EXERCISE PROMPT -
Pull every line that holds the word "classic" from the entries.

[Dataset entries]

———

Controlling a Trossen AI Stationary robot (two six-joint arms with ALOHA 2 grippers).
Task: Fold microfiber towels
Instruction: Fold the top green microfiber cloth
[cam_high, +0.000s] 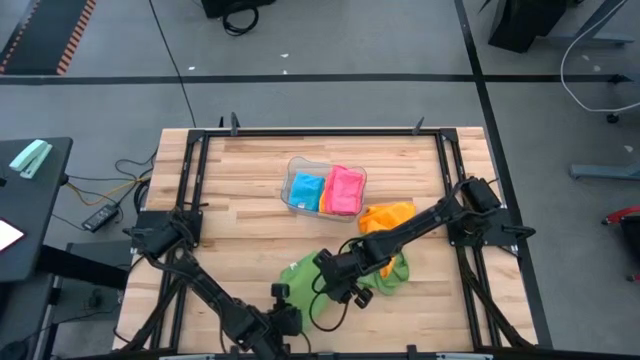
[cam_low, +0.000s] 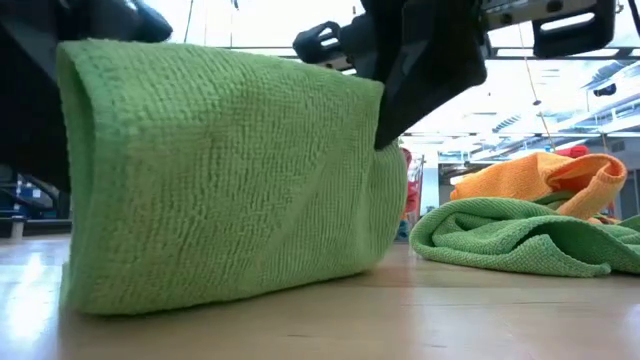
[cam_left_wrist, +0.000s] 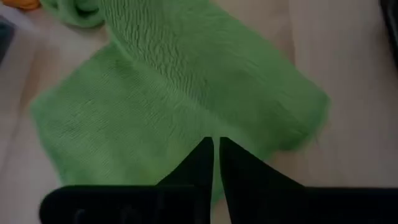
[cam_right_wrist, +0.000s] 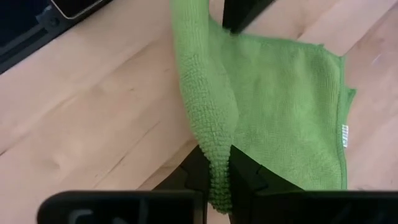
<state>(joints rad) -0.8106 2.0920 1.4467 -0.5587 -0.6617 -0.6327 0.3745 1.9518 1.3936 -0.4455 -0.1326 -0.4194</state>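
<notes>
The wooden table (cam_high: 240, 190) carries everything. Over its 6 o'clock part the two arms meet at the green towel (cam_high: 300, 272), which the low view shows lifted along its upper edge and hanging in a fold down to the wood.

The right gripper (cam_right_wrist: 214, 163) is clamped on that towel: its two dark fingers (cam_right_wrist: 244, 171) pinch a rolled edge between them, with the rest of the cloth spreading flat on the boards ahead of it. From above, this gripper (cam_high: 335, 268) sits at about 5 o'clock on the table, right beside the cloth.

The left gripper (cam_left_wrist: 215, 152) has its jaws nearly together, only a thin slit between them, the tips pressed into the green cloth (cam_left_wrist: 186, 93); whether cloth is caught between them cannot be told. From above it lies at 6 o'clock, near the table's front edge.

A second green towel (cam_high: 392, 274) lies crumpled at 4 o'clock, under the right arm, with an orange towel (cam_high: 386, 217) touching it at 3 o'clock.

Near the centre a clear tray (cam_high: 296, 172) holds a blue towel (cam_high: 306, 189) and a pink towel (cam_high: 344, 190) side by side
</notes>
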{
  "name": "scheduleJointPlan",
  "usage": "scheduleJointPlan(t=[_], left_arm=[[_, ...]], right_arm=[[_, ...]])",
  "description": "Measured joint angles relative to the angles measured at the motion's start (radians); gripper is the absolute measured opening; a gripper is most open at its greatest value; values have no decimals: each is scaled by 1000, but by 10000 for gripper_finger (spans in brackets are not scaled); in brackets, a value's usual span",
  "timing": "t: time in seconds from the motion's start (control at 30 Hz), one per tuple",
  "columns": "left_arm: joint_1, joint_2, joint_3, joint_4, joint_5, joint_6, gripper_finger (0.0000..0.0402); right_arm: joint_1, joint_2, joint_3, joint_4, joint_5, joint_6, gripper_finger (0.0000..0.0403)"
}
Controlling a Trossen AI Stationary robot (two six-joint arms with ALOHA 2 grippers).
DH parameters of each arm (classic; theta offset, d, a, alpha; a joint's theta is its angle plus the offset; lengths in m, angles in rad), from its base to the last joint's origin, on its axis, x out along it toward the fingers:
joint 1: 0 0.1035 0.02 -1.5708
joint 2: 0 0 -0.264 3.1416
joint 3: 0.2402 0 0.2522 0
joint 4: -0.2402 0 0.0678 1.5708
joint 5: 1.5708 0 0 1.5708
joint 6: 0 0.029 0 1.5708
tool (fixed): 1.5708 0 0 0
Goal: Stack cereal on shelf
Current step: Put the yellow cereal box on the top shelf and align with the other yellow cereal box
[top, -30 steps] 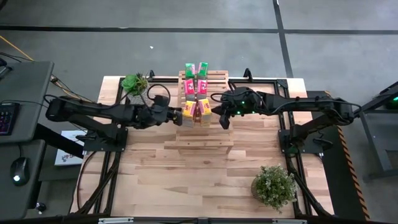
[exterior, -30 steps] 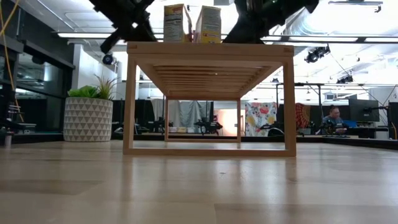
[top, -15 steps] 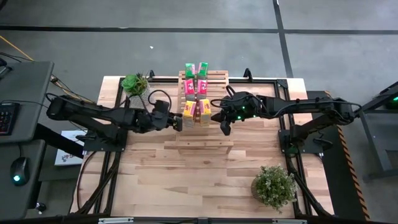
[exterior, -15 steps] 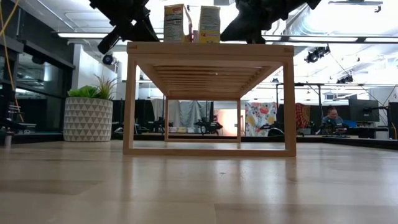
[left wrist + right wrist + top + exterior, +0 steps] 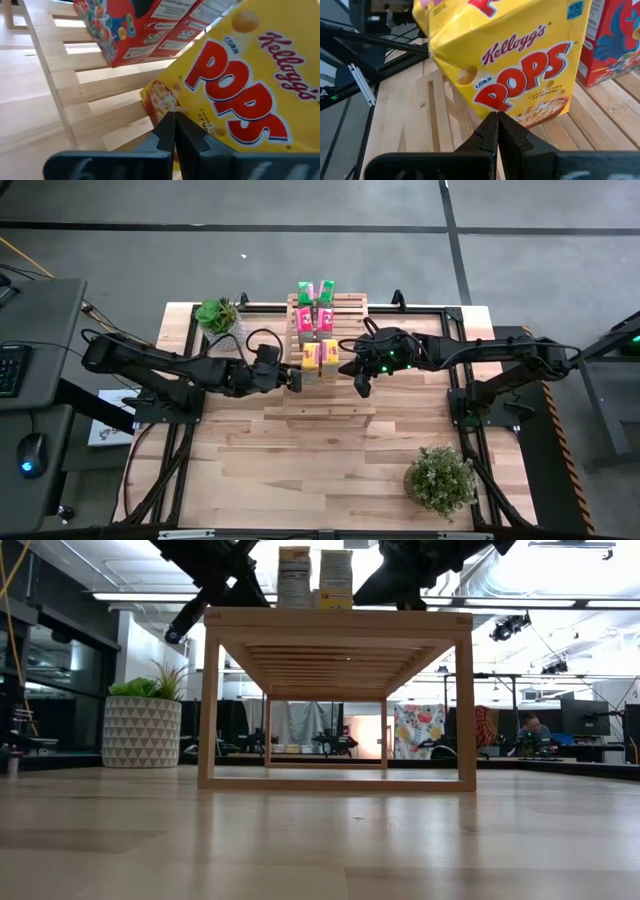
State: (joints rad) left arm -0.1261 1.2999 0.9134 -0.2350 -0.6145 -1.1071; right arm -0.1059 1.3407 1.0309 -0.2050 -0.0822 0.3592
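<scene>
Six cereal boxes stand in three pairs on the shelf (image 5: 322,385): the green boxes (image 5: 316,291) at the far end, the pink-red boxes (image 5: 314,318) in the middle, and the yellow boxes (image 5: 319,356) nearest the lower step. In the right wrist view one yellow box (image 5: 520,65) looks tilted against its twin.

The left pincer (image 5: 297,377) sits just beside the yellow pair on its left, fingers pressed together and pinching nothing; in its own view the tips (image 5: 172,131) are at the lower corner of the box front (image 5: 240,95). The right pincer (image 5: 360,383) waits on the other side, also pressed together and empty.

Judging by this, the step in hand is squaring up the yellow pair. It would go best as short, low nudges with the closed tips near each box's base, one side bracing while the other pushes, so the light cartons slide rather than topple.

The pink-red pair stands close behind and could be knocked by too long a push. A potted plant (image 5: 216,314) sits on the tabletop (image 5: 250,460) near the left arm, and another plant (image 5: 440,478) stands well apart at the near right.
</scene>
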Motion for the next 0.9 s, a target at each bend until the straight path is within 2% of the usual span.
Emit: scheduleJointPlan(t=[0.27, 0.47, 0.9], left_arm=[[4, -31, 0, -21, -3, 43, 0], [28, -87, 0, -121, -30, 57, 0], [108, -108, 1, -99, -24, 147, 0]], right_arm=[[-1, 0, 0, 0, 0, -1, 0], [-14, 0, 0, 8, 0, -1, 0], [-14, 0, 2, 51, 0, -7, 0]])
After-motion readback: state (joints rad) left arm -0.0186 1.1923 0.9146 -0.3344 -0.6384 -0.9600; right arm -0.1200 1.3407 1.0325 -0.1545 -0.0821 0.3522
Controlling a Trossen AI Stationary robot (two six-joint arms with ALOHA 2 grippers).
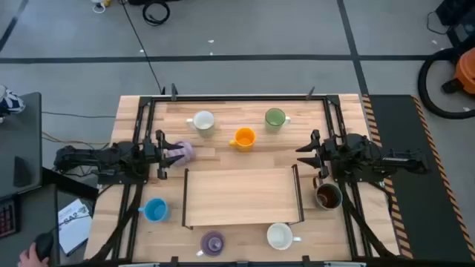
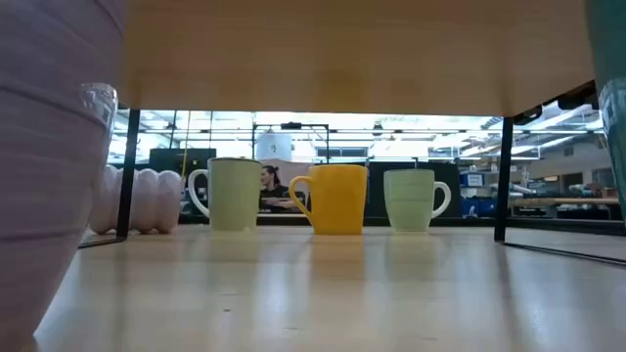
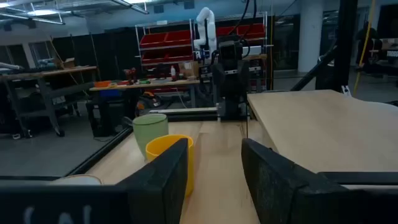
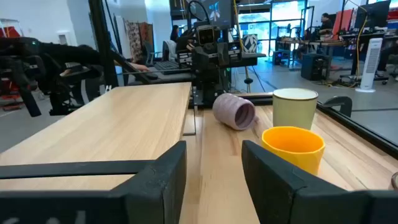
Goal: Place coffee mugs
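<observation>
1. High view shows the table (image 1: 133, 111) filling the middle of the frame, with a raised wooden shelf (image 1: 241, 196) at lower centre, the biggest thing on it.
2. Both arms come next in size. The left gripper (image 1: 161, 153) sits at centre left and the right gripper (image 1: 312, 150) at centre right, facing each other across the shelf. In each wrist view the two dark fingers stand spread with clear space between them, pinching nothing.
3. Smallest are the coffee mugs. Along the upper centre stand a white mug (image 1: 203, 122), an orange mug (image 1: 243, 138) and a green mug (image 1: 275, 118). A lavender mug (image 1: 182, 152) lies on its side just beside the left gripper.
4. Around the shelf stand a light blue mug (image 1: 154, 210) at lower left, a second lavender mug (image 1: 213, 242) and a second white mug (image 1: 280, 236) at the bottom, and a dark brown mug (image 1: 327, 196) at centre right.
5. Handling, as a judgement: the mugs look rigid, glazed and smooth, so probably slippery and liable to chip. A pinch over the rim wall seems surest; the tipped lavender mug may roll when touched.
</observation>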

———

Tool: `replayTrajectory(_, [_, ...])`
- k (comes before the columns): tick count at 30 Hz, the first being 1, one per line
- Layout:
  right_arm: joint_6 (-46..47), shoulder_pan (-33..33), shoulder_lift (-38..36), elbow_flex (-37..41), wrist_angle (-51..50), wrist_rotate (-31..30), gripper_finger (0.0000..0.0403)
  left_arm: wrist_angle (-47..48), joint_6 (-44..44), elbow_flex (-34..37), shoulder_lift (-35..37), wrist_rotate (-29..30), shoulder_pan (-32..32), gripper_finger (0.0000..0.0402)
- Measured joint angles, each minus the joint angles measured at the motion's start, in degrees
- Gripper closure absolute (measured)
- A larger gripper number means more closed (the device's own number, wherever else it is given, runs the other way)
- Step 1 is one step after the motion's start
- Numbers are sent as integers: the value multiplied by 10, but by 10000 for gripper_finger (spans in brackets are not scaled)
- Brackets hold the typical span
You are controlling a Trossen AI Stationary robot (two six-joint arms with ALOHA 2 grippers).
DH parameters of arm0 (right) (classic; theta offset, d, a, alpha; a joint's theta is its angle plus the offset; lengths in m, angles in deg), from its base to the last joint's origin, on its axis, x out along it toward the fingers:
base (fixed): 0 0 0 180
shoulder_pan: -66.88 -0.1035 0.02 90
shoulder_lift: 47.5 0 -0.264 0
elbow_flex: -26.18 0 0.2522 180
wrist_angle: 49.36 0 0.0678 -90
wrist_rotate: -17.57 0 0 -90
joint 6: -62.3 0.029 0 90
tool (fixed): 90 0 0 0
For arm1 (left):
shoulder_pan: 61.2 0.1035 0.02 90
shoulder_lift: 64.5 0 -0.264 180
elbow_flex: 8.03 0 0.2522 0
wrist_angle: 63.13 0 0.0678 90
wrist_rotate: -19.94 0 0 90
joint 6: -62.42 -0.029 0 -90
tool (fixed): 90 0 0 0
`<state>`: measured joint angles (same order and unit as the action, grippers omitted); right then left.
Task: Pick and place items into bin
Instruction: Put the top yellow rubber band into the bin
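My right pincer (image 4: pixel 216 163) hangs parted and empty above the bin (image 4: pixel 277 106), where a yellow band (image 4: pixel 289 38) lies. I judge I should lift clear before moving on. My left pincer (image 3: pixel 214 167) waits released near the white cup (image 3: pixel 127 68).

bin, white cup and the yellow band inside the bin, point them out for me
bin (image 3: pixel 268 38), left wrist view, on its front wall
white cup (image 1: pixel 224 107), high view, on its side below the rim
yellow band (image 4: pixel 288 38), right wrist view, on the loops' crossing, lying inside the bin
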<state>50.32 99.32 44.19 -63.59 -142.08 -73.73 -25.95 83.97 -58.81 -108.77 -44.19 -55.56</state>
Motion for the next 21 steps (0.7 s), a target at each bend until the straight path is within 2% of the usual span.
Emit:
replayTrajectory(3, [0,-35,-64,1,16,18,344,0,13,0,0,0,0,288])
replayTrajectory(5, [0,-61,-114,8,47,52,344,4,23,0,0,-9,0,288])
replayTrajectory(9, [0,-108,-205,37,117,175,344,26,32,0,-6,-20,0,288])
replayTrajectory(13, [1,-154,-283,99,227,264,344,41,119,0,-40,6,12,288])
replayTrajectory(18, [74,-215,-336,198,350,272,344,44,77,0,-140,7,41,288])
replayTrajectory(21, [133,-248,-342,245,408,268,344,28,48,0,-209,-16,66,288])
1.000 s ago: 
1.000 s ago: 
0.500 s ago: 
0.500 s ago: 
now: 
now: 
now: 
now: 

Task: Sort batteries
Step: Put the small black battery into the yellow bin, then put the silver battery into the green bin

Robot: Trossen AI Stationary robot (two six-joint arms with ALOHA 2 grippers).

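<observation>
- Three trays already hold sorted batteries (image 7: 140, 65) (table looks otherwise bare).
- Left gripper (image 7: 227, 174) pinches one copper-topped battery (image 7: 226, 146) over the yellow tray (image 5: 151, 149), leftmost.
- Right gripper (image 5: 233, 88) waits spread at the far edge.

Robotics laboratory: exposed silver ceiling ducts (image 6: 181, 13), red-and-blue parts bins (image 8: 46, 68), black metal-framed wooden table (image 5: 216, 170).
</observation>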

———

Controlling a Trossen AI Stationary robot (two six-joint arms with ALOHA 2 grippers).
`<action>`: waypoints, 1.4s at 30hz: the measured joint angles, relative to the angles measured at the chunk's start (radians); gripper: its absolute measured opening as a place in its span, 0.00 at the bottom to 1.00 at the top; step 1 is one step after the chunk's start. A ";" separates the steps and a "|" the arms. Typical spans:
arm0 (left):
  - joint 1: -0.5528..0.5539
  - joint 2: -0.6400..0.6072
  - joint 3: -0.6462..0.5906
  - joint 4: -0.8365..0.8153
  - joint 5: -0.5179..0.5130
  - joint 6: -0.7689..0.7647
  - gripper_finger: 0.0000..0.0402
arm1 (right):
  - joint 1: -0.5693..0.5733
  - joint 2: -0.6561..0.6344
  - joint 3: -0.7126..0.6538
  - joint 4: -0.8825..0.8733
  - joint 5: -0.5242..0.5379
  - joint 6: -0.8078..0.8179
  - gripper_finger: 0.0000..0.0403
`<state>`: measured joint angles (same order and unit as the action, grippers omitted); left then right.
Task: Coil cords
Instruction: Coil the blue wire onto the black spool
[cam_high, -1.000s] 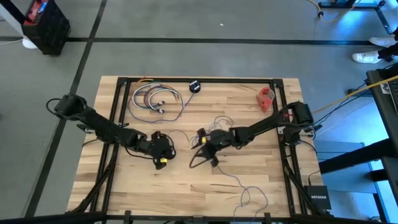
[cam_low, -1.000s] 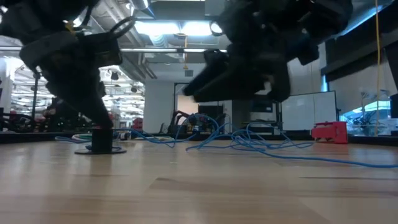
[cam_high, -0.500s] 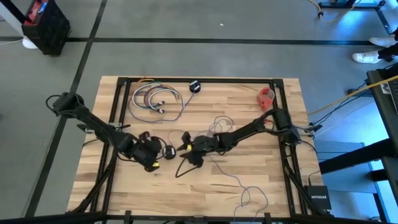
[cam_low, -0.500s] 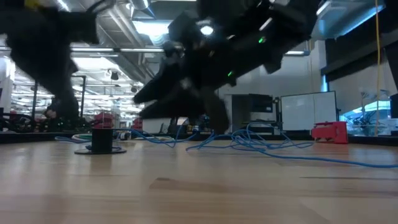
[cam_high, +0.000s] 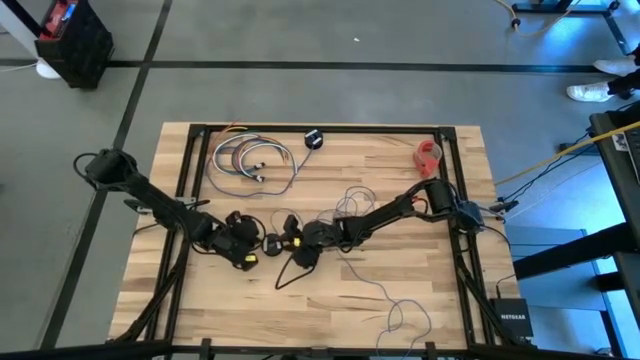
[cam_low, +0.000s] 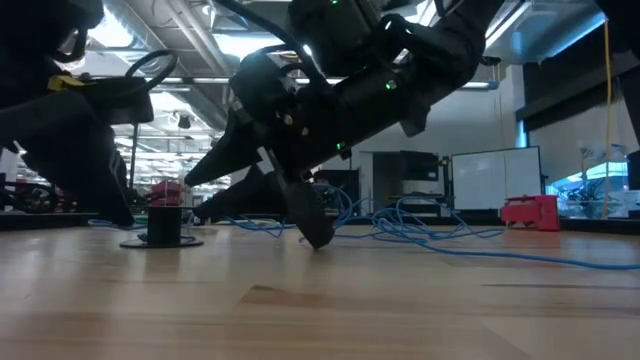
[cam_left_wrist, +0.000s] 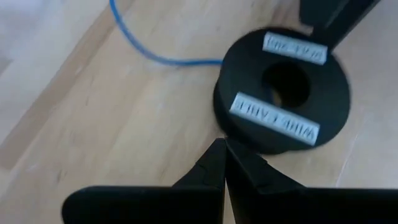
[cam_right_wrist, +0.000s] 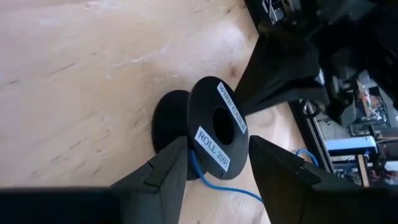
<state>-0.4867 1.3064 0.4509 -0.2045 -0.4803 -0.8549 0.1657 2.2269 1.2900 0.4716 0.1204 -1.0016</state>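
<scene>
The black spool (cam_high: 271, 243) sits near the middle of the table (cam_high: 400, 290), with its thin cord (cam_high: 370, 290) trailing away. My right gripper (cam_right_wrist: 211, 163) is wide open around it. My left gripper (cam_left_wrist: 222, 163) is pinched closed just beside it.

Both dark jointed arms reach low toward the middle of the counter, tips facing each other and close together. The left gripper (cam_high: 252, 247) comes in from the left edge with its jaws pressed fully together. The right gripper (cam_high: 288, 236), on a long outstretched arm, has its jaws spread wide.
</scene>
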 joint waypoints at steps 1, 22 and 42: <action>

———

TASK RESPONSE -
DH parameters of each arm (classic; theta offset, d, a, alpha; a joint's theta is its angle plus the offset; lengths in m, angles in rad), from its base to the last joint's origin, on its axis, x out along it toward the fingers:
DH parameters of arm0 (right) (classic; theta offset, d, a, alpha; a joint's theta is its angle plus the offset; lengths in m, angles in deg), from its base to the last joint's origin, on its axis, x out along it toward the fingers:

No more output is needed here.